Goal of the exercise
As you print the data below, keep every line exactly as it is and leave the images behind.
START Data below
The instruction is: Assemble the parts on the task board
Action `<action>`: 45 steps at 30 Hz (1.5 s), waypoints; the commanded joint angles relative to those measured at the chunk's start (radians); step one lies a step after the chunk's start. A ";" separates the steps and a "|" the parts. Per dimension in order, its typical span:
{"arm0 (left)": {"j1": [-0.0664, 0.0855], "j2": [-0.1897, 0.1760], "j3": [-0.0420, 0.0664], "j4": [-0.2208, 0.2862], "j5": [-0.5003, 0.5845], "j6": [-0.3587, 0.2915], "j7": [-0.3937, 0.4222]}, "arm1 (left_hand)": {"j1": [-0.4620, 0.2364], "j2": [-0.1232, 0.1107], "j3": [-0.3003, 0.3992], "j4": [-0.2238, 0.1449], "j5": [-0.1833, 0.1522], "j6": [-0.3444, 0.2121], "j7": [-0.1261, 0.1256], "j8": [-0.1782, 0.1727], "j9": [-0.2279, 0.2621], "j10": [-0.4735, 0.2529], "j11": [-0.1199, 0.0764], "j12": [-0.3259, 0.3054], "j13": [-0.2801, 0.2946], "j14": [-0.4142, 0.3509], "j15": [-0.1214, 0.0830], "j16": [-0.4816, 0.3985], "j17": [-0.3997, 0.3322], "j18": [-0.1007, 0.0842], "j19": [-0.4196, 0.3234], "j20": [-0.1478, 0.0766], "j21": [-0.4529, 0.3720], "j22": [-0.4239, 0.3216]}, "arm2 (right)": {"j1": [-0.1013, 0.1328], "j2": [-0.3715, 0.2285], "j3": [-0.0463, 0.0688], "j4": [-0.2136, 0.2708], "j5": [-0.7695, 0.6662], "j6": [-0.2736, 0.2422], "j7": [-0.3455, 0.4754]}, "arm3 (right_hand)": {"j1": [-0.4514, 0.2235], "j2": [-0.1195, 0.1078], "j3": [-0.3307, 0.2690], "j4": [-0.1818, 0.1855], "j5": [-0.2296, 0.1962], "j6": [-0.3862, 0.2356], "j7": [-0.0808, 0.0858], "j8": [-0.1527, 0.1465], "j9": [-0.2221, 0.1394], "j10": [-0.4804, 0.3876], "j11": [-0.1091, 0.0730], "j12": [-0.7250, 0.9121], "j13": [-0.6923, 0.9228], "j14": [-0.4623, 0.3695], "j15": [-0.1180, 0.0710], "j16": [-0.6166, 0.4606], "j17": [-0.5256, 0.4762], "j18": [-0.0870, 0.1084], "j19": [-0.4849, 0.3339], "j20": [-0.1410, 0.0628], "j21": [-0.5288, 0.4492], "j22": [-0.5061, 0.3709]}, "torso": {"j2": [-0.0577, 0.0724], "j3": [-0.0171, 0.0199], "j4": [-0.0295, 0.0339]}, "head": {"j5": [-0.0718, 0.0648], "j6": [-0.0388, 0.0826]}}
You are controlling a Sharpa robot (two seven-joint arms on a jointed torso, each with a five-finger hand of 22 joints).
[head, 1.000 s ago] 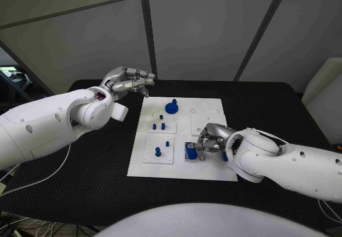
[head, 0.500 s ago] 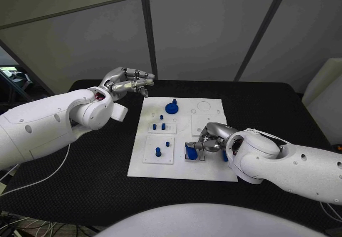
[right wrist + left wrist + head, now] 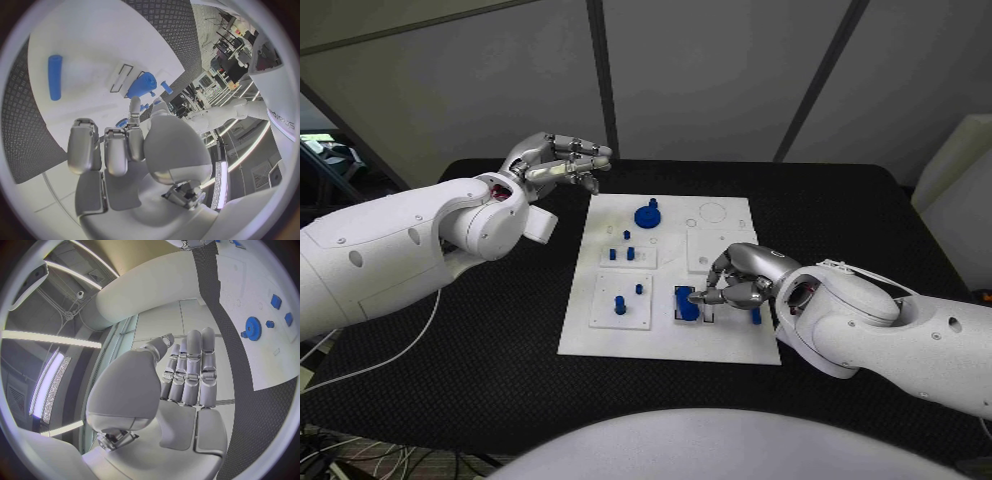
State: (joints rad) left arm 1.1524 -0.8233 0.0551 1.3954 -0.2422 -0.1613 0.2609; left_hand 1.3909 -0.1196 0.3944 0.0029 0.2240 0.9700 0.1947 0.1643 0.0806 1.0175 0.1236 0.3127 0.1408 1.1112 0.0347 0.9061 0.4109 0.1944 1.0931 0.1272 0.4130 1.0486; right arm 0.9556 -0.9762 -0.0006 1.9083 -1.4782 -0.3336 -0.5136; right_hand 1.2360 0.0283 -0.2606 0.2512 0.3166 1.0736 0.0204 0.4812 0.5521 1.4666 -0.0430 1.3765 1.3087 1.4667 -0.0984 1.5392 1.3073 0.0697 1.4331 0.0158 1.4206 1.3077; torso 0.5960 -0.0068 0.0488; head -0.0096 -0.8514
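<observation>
Black table (image 3: 473, 330); right wrist view reveals blue cylinder (image 3: 55, 76) beside right hand (image 3: 733, 283).

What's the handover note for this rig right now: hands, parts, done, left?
Left hand: raised past the task board's far left corner, fingers curled, holding nothing.
Right hand: over the board's near right, fingertips at the upright blue block; grip not clear.
Parts: blue gear seated at the far end, small pegs standing in the left plates, loose blue cylinder lying on the board by the right hand.
Left: seat the block, place the cylinder.
</observation>
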 commanded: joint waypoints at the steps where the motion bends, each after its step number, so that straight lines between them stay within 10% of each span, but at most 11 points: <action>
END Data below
Task solution
The instruction is: Assemble the parts on the task board
Action `<action>`: 45 steps at 30 Hz (1.5 s), waypoints; the commanded joint angles relative to those measured at the chunk's start (radians); step one lies a step after the chunk's start. A ";" separates the steps and a "|" the parts. Per dimension in order, its typical span:
{"arm0 (left)": {"j1": [-0.0664, 0.0855], "j2": [-0.1897, 0.1760], "j3": [-0.0420, 0.0664], "j4": [-0.2208, 0.2862], "j5": [-0.5003, 0.5845], "j6": [-0.3587, 0.2915], "j7": [-0.3937, 0.4222]}, "arm1 (left_hand)": {"j1": [-0.4620, 0.2364], "j2": [-0.1232, 0.1107], "j3": [-0.3003, 0.3992], "j4": [-0.2238, 0.1449], "j5": [-0.1833, 0.1522], "j6": [-0.3444, 0.2121], "j7": [-0.1261, 0.1256], "j8": [-0.1782, 0.1727], "j9": [-0.2279, 0.2621], "j10": [-0.4735, 0.2529], "j11": [-0.1199, 0.0764], "j12": [-0.3259, 0.3054], "j13": [-0.2801, 0.2946], "j14": [-0.4142, 0.3509], "j15": [-0.1214, 0.0830], "j16": [-0.4816, 0.3985], "j17": [-0.3997, 0.3322], "j18": [-0.1007, 0.0842], "j19": [-0.4196, 0.3234], "j20": [-0.1478, 0.0766], "j21": [-0.4529, 0.3720], "j22": [-0.4239, 0.3216]}, "arm2 (right)": {"j1": [-0.1013, 0.1328], "j2": [-0.3715, 0.2285], "j3": [-0.0463, 0.0688], "j4": [-0.2136, 0.2708], "j5": [-0.7695, 0.6662], "j6": [-0.2736, 0.2422], "j7": [-0.3455, 0.4754]}, "arm3 (right_hand)": {"j1": [-0.4514, 0.2235], "j2": [-0.1195, 0.1078], "j3": [-0.3307, 0.2690], "j4": [-0.1818, 0.1855], "j5": [-0.2296, 0.1962], "j6": [-0.3862, 0.2356], "j7": [-0.0808, 0.0858], "j8": [-0.1527, 0.1465], "j9": [-0.2221, 0.1394], "j10": [-0.4804, 0.3876], "j11": [-0.1091, 0.0730], "j12": [-0.7250, 0.9121], "j13": [-0.6923, 0.9228], "j14": [-0.4623, 0.3695], "j15": [-0.1180, 0.0710], "j16": [-0.6166, 0.4606], "j17": [-0.5256, 0.4762], "j18": [-0.0870, 0.1084], "j19": [-0.4849, 0.3339], "j20": [-0.1410, 0.0628], "j21": [-0.5288, 0.4492], "j22": [-0.5061, 0.3709]}, "torso": {"j2": [-0.0577, 0.0724], "j3": [-0.0171, 0.0199], "j4": [-0.0295, 0.0339]}, "head": {"j5": [-0.0718, 0.0648], "j6": [-0.0388, 0.0826]}}
You are controlling a Sharpa robot (two seven-joint arms on a jointed torso, each with a five-finger hand of 22 joints).
[head, 1.000 s ago] 
[head, 0.500 s ago] 
[right wrist + left wrist + head, now] 
State: (joints rad) left arm 1.1524 -0.8233 0.0551 1.3954 -0.2422 -0.1613 0.2609; left_hand 1.3909 -0.1196 0.3944 0.0029 0.2240 0.9700 0.1947 0.1643 0.0806 1.0175 0.1236 0.3127 0.1408 1.1112 0.0347 0.9061 0.4109 0.1944 1.0931 0.1272 0.4130 1.0486; right arm 0.9556 -0.9762 -0.0006 1.9083 -1.4782 -0.3336 -0.5136; right_hand 1.2360 0.0283 -0.2606 0.2512 0.3166 1.0736 0.0204 0.4812 0.5521 1.4666 -0.0430 1.3765 1.3087 1.4667 -0.0984 1.5392 1.3073 0.0697 1.4331 0.0158 1.4206 1.3077; torso 0.5960 -0.0068 0.0488; head -0.0096 -0.8514
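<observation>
Black table (image 3: 473, 330); right wrist view reveals blue cylinder (image 3: 55, 76) beside right hand (image 3: 733, 283).

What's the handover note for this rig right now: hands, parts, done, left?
Left hand: raised past the task board's far left corner, fingers curled, holding nothing.
Right hand: over the board's near right, fingertips at the upright blue block; grip not clear.
Parts: blue gear seated at the far end, small pegs standing in the left plates, loose blue cylinder lying on the board by the right hand.
Left: seat the block, place the cylinder.
</observation>
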 commanded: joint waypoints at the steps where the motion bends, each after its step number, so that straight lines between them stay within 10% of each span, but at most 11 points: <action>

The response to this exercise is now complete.